* [Work item] Line by line, set down the following material again exactly.

* [Exercise data]
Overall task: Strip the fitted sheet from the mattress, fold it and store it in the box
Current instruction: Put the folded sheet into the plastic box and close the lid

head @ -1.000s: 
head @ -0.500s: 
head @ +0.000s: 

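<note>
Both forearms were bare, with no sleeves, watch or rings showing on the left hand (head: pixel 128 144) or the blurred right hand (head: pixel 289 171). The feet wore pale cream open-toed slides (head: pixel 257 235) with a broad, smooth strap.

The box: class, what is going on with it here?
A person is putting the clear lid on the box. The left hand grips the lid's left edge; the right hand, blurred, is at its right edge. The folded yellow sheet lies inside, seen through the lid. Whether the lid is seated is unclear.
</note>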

* [Reply]
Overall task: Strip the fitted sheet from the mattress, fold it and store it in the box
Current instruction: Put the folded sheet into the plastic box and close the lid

head @ -1.000s: 
head @ -0.500s: 
head @ +0.000s: 

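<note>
Both forearms were bare, with no sleeves, watch or rings showing on the left hand (head: pixel 128 144) or the blurred right hand (head: pixel 289 171). The feet wore pale cream open-toed slides (head: pixel 257 235) with a broad, smooth strap.

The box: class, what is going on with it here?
A person is putting the clear lid on the box. The left hand grips the lid's left edge; the right hand, blurred, is at its right edge. The folded yellow sheet lies inside, seen through the lid. Whether the lid is seated is unclear.
</note>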

That was the complete answer.